Icheb doesn’t know which of them he’s trying to convince.
----
q doesn’t say goodbye.
Icheb is in Astrometrics when Tom comes by the next morning. He frowns, because Tom--according to the duty roster--should be halfway through his shift on the Bridge. He hasn’t come with any data PADDs, either, so at first his presence is a mystery.
“I had a private word with the captain,” Tom says quietly, gently, and Icheb suddenly feels lightheaded as dread sweeps over him in a cold wave. “Thought you should hear it directly from someone, before you found out secondhand.”
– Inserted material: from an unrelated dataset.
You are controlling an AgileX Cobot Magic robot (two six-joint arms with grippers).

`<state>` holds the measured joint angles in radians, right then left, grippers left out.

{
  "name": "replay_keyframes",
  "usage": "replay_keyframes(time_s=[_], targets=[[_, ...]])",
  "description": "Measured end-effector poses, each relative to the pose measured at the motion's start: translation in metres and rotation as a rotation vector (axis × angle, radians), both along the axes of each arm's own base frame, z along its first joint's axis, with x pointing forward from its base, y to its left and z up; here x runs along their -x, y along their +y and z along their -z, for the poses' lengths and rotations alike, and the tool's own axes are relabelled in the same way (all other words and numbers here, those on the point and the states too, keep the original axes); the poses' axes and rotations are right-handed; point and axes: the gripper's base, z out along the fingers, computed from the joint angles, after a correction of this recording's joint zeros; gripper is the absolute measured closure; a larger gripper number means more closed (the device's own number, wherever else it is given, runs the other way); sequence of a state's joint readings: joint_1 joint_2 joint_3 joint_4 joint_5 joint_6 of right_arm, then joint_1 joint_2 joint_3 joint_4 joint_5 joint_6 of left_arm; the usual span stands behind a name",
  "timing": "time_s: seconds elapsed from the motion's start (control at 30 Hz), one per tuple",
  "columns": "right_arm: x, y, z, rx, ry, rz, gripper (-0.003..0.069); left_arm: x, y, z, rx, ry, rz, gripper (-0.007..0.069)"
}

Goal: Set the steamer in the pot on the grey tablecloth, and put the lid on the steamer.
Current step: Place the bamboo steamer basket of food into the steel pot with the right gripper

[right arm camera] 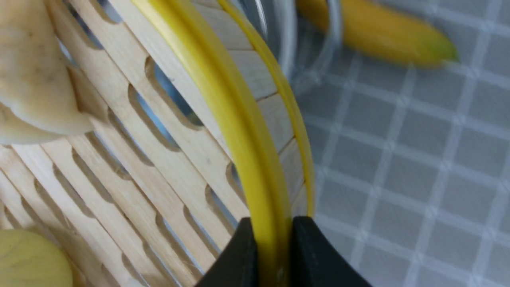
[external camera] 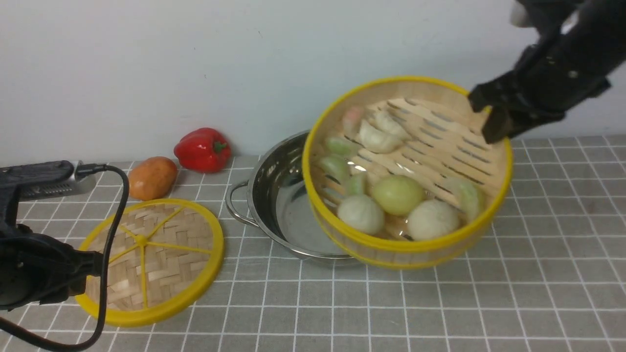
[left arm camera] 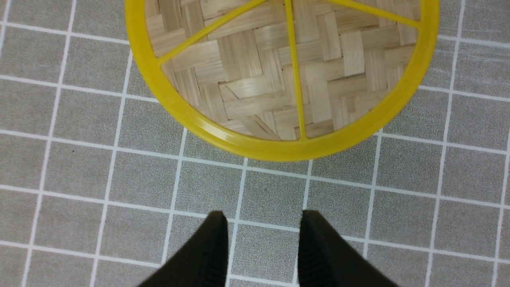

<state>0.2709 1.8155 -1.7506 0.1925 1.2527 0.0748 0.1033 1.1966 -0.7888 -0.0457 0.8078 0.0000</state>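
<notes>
Your right jaws clench the far rim of the steamer (external camera: 440, 142), holding it tilted over the pot (external camera: 283, 200) ready for lowering in, while your left jaws hover parted just beside the lid (external camera: 151, 259).

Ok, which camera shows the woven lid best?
The front view: nearly the whole lid lies flat on the grey tablecloth, hub and spokes visible. The left wrist view shows only part, close up; the right wrist view shows none.
</notes>
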Motion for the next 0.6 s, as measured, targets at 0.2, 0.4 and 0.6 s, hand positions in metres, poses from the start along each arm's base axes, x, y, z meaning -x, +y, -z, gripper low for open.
replay_keyframes(time_s=[0.2,0.4,0.6], targets=[[-0.053,0.035,0.023,-0.054,-0.017,-0.032,0.0552,0.0,0.0,0.0,0.0,0.0,0.0,0.0382],[-0.082,0.047,0.06,-0.062,0.023,-0.022,0.0552,0.0,0.0,0.0,-0.005,0.0,0.011,0.0382],[-0.09,0.049,0.092,-0.041,0.084,-0.022,0.0552,0.0,0.0,0.0,-0.006,-0.002,0.013,0.0382]])
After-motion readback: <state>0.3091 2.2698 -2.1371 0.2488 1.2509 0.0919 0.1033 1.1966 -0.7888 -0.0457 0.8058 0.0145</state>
“He’s gone,” Icheb says dully. Tom nods tightly, an uncomfortable jerk of his head.
“Q had a word with the Continuum, apparently, and they restored his powers. q left almost immediately. I’m... I’m sorry, Icheb.”
Icheb nods tightly, unable to summon his voice, and turns his back on the Lieutenant. He tries to return to his work, though his vision is too blurry now to read his console and he’s finding it difficult to breathe. He knew, he knew this is the choice q would make, and yet -
- and yet, he hadn’t ever believed q would be given the chance to make it.
He rests a hand on his chest, the heat from his palm seeping through his shirt, and tries to calm his painfully sputtering heart. There is a soft whoosh from behind him as the doors open again, and his voice comes rushing back even before he decides what he’s going to say.
“How do you make it stop?”
There is a long moment of silence, and Icheb begins to fear that Tom has left, though he can’t bring himself to turn around and confirm his suspicions. But then an arm wraps around his shoulders and Tom pulls him against his side, accepting the burden of Icheb’s weight as he goes weak with the shock of it all.
“Soon as I figure that out,” Tom says quietly, “you’ll be the first to know.”